Search and destroy revealed hot spots on my front delt, high tricep, high bicep, and inner forearm. For this the POV worked great. I did several sessions, first doing overhead pressing movements and then some sessions doing swim stroking movements. This worked great and my left shoulder is quickly getting back to doing the right thing.
Having said all that above, apparently the POV shouldn’t be used for search and destroy but rather its clinical cousin the RX100. The RX100 is different than the POV in that supposedly it flushes inflammation and is more appropriate for such neurological treatments, whereas the POV leaves inflammation around longer to produce a training effect. Still, anecdotally, it seems that the POV is used on occasion for therapeutic applications but there seems to be some cases where if you’re not careful, you could really throw yourself into some bad place neurologically with the POV.

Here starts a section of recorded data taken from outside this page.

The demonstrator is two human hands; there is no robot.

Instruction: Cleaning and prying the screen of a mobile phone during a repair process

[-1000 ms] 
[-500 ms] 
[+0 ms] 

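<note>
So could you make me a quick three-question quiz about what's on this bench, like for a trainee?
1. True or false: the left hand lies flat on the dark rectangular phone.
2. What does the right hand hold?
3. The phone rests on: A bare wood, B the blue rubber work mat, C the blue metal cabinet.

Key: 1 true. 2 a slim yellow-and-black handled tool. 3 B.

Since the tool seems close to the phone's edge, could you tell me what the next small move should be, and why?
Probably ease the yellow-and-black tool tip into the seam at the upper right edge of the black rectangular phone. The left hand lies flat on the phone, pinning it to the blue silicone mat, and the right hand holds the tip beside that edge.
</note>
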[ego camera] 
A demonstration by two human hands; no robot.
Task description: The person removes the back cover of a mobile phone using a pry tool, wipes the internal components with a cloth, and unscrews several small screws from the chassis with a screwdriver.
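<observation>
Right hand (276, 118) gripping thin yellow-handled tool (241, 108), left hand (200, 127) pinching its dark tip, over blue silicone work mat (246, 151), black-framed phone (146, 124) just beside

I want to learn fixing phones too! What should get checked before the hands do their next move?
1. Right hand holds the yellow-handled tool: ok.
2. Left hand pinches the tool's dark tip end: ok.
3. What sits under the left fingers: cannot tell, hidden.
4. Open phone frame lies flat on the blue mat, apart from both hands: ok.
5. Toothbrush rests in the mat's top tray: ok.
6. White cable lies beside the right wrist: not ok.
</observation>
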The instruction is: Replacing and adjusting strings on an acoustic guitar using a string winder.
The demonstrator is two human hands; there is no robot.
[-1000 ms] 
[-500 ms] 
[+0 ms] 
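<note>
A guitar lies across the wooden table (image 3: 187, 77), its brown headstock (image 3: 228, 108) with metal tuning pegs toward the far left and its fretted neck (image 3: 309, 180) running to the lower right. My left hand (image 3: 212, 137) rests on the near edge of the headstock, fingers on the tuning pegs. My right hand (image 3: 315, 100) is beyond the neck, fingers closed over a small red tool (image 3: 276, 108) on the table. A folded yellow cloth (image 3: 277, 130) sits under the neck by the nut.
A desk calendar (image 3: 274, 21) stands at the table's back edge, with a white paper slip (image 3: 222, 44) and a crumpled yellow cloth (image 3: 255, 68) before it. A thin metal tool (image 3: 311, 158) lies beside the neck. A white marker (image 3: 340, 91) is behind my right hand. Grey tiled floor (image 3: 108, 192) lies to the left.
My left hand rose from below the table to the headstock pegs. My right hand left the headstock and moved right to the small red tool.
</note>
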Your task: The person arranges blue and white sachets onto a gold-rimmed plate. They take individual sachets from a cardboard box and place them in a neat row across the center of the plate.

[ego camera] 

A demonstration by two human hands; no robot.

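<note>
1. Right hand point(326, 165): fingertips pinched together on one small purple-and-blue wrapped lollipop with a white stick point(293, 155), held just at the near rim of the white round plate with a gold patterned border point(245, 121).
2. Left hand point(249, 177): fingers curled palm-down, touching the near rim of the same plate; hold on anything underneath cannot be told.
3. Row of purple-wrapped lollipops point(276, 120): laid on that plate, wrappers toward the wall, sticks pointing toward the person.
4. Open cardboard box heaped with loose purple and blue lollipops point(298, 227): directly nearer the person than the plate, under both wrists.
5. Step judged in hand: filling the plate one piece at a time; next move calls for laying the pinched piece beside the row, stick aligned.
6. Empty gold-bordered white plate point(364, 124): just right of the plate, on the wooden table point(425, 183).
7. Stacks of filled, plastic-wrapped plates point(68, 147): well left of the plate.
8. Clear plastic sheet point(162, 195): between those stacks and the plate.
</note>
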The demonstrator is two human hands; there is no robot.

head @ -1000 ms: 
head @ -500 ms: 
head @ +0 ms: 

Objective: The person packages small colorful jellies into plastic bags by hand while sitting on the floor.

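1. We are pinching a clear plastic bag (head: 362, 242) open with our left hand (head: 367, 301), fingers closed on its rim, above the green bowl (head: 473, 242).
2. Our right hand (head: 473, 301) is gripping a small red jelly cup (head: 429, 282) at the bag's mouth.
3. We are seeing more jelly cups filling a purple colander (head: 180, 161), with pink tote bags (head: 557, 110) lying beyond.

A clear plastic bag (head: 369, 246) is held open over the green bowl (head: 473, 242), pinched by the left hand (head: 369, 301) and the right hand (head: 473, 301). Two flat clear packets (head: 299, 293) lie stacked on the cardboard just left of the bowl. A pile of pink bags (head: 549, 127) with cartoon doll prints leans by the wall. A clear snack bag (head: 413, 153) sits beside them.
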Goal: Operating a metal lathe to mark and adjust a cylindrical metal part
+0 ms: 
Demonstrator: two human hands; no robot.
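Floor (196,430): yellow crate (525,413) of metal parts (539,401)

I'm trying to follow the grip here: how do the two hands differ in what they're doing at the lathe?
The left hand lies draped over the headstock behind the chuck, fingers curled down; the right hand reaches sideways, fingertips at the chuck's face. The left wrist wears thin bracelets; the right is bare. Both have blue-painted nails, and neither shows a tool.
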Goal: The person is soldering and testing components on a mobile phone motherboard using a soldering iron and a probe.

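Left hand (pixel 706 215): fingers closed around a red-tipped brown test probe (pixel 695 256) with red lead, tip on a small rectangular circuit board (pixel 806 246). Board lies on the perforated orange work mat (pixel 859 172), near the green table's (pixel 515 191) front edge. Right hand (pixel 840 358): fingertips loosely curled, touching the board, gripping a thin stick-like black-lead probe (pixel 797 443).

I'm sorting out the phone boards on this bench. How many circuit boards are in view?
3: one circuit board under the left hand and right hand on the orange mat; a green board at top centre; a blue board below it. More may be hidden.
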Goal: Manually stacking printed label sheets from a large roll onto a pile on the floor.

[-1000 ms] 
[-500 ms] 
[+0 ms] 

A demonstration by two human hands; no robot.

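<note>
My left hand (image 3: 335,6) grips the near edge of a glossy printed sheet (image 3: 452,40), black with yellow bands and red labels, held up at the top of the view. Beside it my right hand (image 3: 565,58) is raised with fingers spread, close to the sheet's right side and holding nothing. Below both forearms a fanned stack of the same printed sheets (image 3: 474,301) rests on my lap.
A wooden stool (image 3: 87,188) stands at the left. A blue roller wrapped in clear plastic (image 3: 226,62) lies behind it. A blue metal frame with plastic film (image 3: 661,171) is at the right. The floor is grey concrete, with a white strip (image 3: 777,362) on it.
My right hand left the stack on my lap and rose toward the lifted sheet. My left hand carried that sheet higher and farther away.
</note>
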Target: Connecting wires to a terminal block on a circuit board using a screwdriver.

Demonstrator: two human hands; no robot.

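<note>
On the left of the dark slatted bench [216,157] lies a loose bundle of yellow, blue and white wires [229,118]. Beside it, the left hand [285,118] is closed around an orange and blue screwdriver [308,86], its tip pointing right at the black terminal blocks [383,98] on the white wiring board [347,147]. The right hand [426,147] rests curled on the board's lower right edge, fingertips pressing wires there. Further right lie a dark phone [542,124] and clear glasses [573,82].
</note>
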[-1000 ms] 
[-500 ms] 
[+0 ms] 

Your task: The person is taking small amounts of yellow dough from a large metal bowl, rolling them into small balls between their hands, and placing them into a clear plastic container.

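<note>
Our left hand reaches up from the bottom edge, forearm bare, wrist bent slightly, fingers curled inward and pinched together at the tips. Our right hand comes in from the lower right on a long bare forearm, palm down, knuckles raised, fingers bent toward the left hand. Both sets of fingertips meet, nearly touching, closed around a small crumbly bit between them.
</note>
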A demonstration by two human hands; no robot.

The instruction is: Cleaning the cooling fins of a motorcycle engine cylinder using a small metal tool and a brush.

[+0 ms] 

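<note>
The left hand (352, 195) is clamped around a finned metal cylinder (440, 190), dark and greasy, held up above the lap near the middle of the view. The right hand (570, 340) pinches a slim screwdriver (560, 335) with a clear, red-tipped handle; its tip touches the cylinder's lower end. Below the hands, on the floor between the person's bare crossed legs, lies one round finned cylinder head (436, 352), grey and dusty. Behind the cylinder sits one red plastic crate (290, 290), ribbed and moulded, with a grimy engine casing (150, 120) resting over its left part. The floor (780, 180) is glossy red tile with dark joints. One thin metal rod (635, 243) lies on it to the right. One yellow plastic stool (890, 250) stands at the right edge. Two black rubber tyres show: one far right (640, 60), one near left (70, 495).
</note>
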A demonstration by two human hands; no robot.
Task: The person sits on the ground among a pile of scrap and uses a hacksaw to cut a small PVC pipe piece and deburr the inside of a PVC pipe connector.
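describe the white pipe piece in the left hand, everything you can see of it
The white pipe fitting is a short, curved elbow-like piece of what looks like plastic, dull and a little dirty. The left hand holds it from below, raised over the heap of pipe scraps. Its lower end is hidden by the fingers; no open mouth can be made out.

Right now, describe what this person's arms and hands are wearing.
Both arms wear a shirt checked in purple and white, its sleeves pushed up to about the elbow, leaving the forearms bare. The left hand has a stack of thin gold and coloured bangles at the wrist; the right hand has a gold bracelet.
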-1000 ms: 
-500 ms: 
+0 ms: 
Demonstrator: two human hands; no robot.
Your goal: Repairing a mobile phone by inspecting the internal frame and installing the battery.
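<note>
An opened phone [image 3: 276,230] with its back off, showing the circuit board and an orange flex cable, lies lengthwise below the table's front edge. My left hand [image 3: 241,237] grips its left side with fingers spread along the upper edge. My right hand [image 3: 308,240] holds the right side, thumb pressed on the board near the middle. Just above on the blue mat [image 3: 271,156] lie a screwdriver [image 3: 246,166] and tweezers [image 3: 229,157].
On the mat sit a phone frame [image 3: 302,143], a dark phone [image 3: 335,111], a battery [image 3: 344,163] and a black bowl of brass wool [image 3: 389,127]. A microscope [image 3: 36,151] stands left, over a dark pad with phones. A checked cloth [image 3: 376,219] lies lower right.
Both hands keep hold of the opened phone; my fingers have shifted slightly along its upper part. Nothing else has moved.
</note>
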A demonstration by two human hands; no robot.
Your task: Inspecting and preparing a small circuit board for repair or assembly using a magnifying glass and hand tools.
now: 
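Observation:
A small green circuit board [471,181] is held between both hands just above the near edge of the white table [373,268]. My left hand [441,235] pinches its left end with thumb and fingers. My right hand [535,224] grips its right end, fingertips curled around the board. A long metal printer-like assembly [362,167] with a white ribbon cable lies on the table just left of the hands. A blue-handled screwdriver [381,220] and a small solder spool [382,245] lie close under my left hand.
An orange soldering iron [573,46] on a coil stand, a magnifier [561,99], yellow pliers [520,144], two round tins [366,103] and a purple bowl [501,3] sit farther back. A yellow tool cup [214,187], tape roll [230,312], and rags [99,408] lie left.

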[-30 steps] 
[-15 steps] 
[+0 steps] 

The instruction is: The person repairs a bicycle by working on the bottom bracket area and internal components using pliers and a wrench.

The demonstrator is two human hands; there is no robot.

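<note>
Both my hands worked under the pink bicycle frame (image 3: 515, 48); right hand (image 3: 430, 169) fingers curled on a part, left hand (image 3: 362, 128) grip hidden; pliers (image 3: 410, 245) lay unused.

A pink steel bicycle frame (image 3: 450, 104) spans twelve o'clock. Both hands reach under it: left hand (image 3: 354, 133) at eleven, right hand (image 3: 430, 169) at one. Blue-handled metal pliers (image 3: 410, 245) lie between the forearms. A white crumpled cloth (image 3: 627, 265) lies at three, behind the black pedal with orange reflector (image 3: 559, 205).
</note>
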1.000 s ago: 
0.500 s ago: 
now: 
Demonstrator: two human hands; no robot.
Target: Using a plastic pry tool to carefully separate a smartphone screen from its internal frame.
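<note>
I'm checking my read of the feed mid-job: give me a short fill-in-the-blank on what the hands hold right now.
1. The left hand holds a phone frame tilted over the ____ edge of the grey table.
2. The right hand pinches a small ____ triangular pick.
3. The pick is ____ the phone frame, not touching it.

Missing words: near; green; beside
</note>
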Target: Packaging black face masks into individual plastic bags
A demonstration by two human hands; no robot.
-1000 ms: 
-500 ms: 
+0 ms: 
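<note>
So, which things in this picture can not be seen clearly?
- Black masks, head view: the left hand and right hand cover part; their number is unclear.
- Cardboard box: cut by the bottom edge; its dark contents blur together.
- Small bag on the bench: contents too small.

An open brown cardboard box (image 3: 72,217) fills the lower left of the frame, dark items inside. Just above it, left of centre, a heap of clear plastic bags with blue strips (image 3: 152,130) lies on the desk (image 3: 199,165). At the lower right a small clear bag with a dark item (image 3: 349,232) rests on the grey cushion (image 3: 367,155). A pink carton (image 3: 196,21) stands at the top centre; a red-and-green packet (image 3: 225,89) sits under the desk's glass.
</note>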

“Searching” apparently reveals the muscle problems that are connected neurologically. I went to my ART guy and told him about what I found, with respect to my right glute/hamstring junction problem, and he went and cleared up some of the muscle stickiness and tightness in those areas, which improved the problem greatly. So perhaps the POV may be risky in “Destroy” mode, it definitely seems to provide a more definitive guide as to what to target with other treatments.
6. Loosening the body’s muscles with the POV is fantastic. I try to do it every day. Loosening reduces tightness in the muscles and better prepares them for absorbing force. It’s about a 10 minute protocol, placing pads around the body from feet to head, and performing some movements. After loosening, I feel so much better and a lot of my tightness has gone away. Loosening with the POV is much more effective than just warming up!
7. The go-to healing and “remove pain” protocol seems to be background mode on the POV. You sandwich the area that is sore, put the POV in background mode, crank the power to the max, and leave it there for 20 minutes or more. It is amazing how well it works as I don’t perceive any kind of muscle contraction while using this mode.
In about 3 weeks, I am updating my “end pictures” slightly and will ask for a new program. I actually spent 3 months on the current program instead of the single month that it called for as summer proved to be highly interruptive in my workout time. Lots of interesting things to see and learn with this kind of neurological training.